● **Task prompt**:
From the line with "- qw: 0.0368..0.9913" to the line with "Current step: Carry", retype every line exactly, including those two, and leave out the rest of the data below.

● **Task material**:

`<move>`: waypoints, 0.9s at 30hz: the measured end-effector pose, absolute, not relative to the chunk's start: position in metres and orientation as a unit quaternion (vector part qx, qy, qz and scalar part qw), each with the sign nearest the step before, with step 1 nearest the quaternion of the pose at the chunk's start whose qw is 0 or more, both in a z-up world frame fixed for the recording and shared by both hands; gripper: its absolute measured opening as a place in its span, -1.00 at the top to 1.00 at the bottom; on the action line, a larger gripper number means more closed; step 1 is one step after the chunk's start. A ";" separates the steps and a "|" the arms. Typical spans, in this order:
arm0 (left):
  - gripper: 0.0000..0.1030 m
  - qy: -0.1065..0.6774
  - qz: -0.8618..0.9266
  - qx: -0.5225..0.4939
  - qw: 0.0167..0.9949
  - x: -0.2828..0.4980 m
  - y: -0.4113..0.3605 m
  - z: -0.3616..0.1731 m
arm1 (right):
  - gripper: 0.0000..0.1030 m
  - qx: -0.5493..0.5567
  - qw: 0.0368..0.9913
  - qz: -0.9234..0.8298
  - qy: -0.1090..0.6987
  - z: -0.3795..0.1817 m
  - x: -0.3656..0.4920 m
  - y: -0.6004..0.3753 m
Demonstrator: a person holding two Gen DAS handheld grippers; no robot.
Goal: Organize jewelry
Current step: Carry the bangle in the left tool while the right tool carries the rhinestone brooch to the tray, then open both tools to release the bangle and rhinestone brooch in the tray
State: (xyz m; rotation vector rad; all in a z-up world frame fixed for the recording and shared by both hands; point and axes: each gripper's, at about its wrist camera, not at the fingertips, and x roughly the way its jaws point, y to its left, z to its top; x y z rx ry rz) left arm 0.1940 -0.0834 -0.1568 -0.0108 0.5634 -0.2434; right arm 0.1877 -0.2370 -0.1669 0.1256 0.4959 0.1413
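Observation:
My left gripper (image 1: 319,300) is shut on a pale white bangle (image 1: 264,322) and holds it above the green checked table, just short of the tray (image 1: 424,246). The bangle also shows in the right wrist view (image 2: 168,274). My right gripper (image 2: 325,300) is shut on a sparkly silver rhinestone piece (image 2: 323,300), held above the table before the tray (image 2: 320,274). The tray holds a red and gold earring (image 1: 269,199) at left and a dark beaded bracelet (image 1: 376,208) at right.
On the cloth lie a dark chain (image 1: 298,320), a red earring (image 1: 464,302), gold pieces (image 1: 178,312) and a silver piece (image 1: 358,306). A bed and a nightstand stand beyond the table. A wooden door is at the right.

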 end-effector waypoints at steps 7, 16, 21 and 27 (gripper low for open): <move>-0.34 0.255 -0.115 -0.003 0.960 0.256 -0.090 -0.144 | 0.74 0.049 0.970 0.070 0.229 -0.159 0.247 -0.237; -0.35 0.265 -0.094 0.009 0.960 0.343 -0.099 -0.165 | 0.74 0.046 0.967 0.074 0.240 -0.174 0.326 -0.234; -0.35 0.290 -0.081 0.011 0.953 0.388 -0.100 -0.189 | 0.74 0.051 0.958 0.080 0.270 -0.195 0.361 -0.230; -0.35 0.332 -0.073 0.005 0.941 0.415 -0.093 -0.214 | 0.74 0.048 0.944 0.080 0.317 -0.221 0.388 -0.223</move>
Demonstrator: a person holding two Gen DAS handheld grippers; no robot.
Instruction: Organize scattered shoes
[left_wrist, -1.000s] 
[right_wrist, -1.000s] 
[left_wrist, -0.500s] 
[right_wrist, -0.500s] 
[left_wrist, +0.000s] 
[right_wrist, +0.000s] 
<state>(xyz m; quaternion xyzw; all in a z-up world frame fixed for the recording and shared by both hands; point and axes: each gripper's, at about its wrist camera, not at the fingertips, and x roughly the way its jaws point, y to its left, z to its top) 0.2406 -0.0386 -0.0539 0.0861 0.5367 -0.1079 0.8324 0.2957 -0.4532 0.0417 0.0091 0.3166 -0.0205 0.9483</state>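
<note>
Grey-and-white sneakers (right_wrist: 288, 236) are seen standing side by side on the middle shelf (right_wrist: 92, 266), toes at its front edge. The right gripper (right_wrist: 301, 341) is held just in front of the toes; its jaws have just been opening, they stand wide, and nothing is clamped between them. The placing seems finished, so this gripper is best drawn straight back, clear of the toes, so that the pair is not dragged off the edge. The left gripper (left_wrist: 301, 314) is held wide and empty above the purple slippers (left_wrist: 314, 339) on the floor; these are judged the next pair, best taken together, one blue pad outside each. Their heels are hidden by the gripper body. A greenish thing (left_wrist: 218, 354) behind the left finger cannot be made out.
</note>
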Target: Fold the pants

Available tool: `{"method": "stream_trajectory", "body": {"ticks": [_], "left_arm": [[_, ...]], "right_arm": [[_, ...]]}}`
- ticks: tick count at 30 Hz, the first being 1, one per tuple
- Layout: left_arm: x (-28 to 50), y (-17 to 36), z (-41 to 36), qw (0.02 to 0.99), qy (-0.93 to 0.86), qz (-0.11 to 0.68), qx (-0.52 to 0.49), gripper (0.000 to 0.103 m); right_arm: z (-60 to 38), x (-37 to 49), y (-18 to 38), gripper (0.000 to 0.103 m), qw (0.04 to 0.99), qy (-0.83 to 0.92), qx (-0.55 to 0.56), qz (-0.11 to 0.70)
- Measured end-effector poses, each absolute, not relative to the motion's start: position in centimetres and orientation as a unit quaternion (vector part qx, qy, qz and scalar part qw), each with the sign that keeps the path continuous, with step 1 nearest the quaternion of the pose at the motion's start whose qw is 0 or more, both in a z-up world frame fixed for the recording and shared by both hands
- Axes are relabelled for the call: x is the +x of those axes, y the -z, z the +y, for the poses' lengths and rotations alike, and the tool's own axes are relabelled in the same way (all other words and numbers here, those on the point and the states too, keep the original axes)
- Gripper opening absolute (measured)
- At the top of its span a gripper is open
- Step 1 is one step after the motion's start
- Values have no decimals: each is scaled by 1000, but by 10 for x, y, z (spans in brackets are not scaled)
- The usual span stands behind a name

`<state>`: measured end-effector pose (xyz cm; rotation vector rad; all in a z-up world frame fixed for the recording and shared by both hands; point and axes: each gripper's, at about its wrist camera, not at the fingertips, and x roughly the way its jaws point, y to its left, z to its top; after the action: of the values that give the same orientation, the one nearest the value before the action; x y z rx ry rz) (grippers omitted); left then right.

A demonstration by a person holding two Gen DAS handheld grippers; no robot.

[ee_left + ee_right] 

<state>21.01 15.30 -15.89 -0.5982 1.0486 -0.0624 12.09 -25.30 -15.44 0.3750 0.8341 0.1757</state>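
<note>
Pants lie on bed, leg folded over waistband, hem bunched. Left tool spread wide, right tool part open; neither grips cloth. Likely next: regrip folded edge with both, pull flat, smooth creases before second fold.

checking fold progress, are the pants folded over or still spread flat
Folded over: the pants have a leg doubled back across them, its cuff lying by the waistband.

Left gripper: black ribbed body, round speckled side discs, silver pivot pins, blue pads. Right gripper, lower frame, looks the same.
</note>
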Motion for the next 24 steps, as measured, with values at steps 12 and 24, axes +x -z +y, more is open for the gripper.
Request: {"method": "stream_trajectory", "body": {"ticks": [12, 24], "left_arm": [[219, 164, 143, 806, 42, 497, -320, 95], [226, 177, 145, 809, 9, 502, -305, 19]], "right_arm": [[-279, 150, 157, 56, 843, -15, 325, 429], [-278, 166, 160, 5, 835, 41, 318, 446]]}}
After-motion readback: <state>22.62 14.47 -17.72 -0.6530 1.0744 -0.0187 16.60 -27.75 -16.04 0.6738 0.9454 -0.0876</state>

● **Solution for this exercise**:
  - qw: 0.0368..0.9913
  - qz: -0.9234..0.8298
  - qy: -0.1090..0.6987
  - z: -0.3795..0.1817 m
  - x: -0.3656..0.4920 m
  - y: -0.6004..0.3753 m
Demonstrator: a person holding two Gen DAS handheld grippers; no robot.
Goal: Organize jewelry
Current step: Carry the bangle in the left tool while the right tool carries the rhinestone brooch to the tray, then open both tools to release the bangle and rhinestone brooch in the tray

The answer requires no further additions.